**Activity:** With the first line below as the start and the line containing "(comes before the" as the end, copy every line between them exactly, ends included.

Segment Start: Data excerpt

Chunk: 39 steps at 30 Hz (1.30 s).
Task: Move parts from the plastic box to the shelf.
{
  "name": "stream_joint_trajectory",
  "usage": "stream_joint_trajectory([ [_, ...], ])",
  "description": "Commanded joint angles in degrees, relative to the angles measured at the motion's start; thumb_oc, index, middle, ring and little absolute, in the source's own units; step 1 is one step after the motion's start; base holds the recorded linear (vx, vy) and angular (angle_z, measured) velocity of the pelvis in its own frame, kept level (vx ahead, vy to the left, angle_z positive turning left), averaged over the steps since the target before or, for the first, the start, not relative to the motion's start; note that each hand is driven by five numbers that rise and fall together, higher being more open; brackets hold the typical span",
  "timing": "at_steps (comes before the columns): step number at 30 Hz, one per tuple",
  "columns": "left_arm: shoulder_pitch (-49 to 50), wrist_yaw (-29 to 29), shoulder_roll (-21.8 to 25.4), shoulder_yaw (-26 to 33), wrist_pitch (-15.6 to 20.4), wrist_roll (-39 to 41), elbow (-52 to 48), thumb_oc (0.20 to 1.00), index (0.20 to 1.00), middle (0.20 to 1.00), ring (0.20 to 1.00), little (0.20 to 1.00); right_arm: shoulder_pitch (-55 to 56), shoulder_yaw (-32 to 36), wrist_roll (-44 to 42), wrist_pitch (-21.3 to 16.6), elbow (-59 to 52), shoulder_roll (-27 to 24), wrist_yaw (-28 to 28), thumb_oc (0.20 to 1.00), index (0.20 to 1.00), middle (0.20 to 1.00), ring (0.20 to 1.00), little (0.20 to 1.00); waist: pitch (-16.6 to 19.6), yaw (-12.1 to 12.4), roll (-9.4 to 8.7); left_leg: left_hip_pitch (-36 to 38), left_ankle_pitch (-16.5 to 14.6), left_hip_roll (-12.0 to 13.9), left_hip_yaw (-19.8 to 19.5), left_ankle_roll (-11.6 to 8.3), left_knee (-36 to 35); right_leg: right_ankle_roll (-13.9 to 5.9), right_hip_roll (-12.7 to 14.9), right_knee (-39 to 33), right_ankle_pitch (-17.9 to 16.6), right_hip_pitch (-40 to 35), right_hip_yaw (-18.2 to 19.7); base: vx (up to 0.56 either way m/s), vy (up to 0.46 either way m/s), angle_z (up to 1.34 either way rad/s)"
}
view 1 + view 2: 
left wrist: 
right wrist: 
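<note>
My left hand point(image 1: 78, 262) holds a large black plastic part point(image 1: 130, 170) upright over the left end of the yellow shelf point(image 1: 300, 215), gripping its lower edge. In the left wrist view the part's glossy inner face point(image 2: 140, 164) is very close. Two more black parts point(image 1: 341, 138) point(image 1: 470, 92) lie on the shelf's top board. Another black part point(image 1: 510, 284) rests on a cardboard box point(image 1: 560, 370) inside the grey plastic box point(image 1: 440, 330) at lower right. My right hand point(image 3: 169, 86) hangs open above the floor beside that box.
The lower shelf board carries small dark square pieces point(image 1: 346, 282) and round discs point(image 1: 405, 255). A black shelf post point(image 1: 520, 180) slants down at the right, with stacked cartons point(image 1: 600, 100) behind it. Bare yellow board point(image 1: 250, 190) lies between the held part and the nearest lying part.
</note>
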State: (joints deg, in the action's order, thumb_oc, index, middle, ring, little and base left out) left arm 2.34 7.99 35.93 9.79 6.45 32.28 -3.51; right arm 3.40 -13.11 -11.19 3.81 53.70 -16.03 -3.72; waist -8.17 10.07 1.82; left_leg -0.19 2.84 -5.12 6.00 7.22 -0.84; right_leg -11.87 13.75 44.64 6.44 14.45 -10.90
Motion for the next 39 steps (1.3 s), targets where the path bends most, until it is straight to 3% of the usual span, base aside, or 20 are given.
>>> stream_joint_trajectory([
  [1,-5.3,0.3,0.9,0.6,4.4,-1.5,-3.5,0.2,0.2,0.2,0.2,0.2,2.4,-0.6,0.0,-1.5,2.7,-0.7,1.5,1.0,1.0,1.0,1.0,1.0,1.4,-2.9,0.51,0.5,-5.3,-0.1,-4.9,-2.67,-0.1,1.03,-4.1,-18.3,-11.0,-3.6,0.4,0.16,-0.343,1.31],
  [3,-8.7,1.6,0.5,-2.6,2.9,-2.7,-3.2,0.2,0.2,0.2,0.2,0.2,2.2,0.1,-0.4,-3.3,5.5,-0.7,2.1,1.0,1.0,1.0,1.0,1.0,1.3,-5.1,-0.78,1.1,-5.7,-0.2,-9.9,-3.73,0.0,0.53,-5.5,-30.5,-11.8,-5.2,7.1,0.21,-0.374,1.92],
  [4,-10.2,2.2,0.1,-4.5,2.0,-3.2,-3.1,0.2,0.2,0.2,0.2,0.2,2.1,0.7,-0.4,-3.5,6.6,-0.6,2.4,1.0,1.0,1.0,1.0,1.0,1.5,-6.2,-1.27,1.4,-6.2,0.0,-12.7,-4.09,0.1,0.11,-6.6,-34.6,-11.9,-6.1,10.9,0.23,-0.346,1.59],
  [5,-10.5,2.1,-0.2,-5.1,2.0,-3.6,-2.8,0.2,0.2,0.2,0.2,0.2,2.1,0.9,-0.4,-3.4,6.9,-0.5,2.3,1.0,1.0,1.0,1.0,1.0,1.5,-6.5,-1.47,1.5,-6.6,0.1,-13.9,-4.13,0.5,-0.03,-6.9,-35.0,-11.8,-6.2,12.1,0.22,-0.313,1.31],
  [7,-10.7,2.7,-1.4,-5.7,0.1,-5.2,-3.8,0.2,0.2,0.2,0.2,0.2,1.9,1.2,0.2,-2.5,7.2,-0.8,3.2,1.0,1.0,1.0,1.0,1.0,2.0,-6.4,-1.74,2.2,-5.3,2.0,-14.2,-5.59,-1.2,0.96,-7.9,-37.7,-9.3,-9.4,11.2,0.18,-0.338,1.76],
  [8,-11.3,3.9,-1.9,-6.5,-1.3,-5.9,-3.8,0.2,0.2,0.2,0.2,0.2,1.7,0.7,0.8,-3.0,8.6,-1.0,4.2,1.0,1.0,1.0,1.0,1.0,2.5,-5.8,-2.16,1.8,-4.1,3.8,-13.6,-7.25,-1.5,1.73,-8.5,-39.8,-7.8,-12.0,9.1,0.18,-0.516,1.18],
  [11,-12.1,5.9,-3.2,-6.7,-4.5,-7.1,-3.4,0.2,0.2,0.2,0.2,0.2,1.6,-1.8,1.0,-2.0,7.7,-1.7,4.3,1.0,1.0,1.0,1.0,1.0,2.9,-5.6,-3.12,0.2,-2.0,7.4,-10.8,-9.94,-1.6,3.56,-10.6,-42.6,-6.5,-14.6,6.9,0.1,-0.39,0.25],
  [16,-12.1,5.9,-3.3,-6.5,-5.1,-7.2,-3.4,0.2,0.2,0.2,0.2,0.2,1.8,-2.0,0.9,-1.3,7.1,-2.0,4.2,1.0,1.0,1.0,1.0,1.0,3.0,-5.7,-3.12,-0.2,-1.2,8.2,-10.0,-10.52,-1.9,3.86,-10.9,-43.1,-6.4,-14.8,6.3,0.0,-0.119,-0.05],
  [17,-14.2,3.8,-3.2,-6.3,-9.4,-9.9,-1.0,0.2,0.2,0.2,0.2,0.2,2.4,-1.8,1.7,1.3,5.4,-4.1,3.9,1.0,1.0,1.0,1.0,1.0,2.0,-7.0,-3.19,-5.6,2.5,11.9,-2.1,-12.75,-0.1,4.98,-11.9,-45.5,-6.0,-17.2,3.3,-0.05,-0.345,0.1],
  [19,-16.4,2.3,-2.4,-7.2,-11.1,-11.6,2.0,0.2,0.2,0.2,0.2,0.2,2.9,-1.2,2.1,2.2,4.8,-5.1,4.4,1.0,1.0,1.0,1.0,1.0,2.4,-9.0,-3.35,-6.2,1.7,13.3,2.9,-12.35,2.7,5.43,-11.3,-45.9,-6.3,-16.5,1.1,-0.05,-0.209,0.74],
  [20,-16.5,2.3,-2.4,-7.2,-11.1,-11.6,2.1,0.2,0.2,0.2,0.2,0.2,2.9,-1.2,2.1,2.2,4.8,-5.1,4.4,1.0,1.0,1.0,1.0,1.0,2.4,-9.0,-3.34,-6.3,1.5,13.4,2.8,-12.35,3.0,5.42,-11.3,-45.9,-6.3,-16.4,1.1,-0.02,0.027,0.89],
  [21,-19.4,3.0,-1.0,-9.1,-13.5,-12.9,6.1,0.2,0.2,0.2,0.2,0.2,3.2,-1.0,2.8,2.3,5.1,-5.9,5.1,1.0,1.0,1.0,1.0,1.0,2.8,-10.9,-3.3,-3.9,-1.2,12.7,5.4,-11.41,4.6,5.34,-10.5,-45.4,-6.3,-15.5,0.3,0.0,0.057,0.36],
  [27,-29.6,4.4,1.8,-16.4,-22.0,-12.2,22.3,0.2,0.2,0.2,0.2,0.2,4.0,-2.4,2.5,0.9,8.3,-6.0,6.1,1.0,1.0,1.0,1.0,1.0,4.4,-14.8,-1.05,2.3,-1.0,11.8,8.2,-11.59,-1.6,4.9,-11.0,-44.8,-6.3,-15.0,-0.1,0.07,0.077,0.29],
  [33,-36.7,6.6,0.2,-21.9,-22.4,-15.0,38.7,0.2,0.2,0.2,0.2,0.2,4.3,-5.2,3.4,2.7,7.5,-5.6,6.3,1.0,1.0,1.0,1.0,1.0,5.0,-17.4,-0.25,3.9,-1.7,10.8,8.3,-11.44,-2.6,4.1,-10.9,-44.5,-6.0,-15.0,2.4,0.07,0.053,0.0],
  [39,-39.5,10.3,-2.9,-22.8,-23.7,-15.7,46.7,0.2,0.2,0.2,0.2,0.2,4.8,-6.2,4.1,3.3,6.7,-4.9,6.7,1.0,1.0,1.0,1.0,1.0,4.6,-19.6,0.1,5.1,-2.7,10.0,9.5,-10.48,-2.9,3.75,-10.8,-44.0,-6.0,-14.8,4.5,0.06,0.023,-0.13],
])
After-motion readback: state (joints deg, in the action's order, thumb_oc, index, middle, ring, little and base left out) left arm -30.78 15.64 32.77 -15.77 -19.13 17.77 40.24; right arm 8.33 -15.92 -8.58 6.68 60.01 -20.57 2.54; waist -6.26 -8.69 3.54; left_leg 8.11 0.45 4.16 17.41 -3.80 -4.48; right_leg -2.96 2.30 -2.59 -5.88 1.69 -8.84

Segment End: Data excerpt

**Answer to this task:**
Chunk: 39 steps at 30 Hz (1.30 s).
Task: Move parts from the plastic box to the shelf.
{
  "name": "stream_joint_trajectory",
  "usage": "stream_joint_trajectory([ [_, ...], ])",
  "description": "Commanded joint angles in degrees, relative to the angles measured at the motion's start; thumb_oc, index, middle, ring and little absolute, in the source's own units; step 1 is one step after the motion's start; base holds the recorded linear (vx, vy) and angular (angle_z, measured) velocity of the pelvis in its own frame, kept level (vx ahead, vy to the left, angle_z positive turning left), averaged over the steps since the target before or, for the first, the start, not relative to the motion's start; note that each hand is driven by five numbers that rise and fall together, higher being more open; brackets hold the typical span",
  "timing": "at_steps (comes before the columns): step number at 30 Hz, one per tuple",

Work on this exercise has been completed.